(Work instructions) Only an exact copy of the listing below will do.

(Task input)
-*-*-
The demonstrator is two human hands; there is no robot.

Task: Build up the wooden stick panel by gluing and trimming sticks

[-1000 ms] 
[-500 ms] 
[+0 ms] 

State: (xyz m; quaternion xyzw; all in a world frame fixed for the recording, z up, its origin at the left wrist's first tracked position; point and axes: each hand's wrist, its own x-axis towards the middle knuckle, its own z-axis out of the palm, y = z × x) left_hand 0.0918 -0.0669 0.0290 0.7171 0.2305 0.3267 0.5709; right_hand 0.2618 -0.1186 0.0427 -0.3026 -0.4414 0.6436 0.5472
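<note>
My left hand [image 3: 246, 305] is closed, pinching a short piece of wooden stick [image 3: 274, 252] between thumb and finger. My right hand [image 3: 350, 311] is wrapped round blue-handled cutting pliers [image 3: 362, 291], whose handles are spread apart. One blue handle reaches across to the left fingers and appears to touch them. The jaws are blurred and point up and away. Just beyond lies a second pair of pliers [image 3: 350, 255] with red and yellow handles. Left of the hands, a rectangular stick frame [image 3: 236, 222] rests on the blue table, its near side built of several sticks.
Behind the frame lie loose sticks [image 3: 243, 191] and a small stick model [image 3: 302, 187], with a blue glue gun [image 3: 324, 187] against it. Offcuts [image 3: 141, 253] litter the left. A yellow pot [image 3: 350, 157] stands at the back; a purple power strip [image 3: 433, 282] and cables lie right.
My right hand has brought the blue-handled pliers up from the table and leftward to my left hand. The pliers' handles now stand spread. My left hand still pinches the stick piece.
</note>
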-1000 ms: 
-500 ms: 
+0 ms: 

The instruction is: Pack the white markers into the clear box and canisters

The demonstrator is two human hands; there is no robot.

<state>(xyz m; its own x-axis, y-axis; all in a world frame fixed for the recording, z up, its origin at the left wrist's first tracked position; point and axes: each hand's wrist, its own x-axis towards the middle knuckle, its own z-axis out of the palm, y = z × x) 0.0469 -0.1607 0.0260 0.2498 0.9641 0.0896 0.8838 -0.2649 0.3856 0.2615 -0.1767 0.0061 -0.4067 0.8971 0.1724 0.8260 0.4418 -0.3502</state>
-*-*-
(Solution)
The demonstrator is two human hands; there is no robot.

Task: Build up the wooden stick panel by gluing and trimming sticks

[-1000 ms] 
[-500 ms] 
[+0 ms] 

State: (xyz m; quaternion xyzw; all in a world frame fixed for the recording, z up, its origin at the left wrist's first tracked position; point and axes: each hand's wrist, its own x-axis towards the middle knuckle, its own z-axis out of the palm, y = z × x) left_hand 0.0918 -0.0669 0.0290 0.7171 0.2305 0.3267 0.5709; right_hand 0.2618 -0.1186 0.0427 -0.3026 -0.4414 0.6436 0.5472
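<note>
My left hand [image 3: 246, 305] is closed, pinching a short piece of wooden stick [image 3: 274, 252] between thumb and finger. My right hand [image 3: 350, 311] is wrapped round blue-handled cutting pliers [image 3: 362, 291], whose handles are spread apart. One blue handle reaches across to the left fingers and appears to touch them. The jaws are blurred and point up and away. Just beyond lies a second pair of pliers [image 3: 350, 255] with red and yellow handles. Left of the hands, a rectangular stick frame [image 3: 236, 222] rests on the blue table, its near side built of several sticks.
Behind the frame lie loose sticks [image 3: 243, 191] and a small stick model [image 3: 302, 187], with a blue glue gun [image 3: 324, 187] against it. Offcuts [image 3: 141, 253] litter the left. A yellow pot [image 3: 350, 157] stands at the back; a purple power strip [image 3: 433, 282] and cables lie right.
My right hand has brought the blue-handled pliers up from the table and leftward to my left hand. The pliers' handles now stand spread. My left hand still pinches the stick piece.
</note>
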-1000 ms: 
-500 ms: 
+0 ms: 

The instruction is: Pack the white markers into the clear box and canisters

The demonstrator is two human hands; there is no robot.

<state>(xyz m; its own x-axis, y-axis; all in a world frame fixed for the recording, z up, its origin at the left wrist's first tracked position; point and axes: each hand's wrist, its own x-axis towards the middle knuckle, its own z-axis out of the palm, y = z × x) 0.0469 -0.1607 0.0260 0.2498 0.9641 0.0896 0.8838 -0.2649 0.3856 0.2615 -0.1767 0.0061 -0.4067 0.8971 0.1724 0.8260 0.4418 -0.3502</state>

A complete answer has now been given to the exercise.